When people turn on the Waze app on their phone in the downtown area, Miller said, they will get one of two messages through the app on their phones. The messages won’t necessarily just come up just when a driver is stopped at a rail crossing, Miller said, but could also occur in other parts of the city where a driver is stopped.

One says, “Tracks nearby. Be smart. Be safe.” The other says, “Your safety starts with you. Cross carefully.”

“Our hope is that vehicle safety messages are understood, and it will make people think and understand that we do a lot of things to run a safe rail operation in this country,” Miller said. “But what we need motorists to do when they come to crossings, we need for them to make good, calculated, lawful decisions in how they operate the vehicle.”

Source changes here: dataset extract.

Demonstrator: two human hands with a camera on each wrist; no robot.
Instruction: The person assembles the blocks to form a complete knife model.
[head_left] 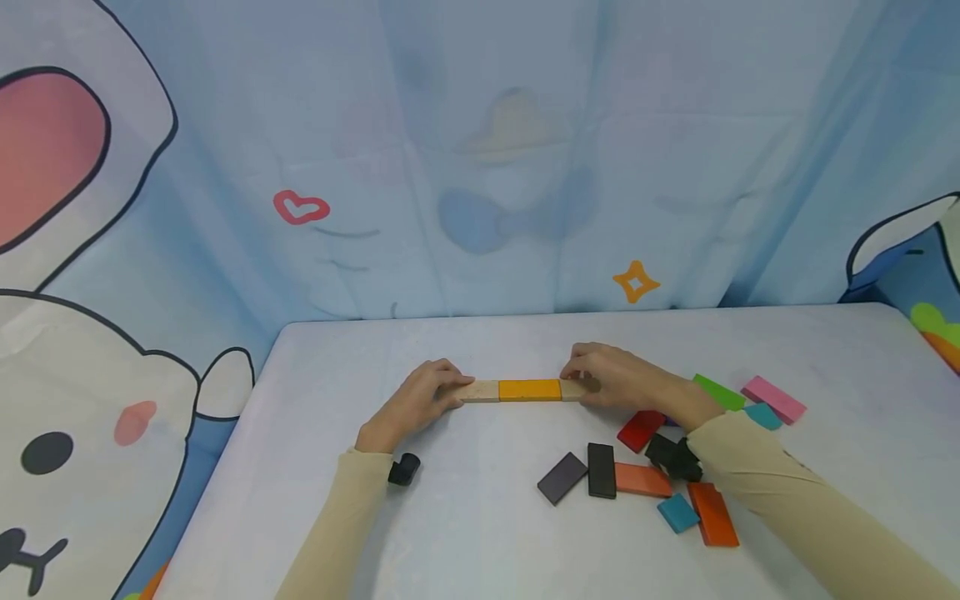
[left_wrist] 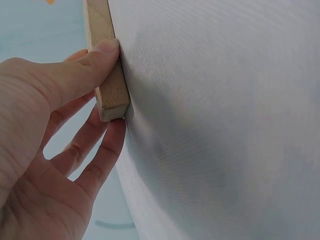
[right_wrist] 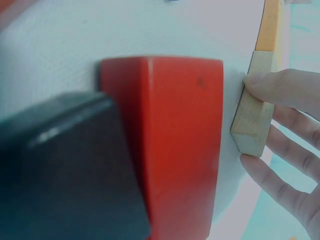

Miller stressed that drivers should not try to go around lowered gates or try to beat a train.

Rail Safety Week began Sept. 21 and continues through Sept. 27.

The safety messages began appearing on the app for users in Suffolk last week, but Miller also stressed other measures Norfolk Southern has taken to enhance safety awareness around crossings.

He said the rail company is a longtime supporter of Operation Lifesaver, a national non-profit organization to end senseless injuries either at railroad crossings or railroad property. Leon Jackson, a manager of at-grade crossing safety at Norfolk Southern, said Operation Lifesaver has been working on virtual presentations for rail safety.

Even with the coronavirus pandemic, Rail Safety Week still has a heightened emphasis, but Miller said more is being done online to enhance awareness.

“We tell people, no matter what, don’t ever try to beat a train,” Miller said. “It’s just not worth it. If  there’s a reason that a train is stopped, and it’s longer than normal, turn around.”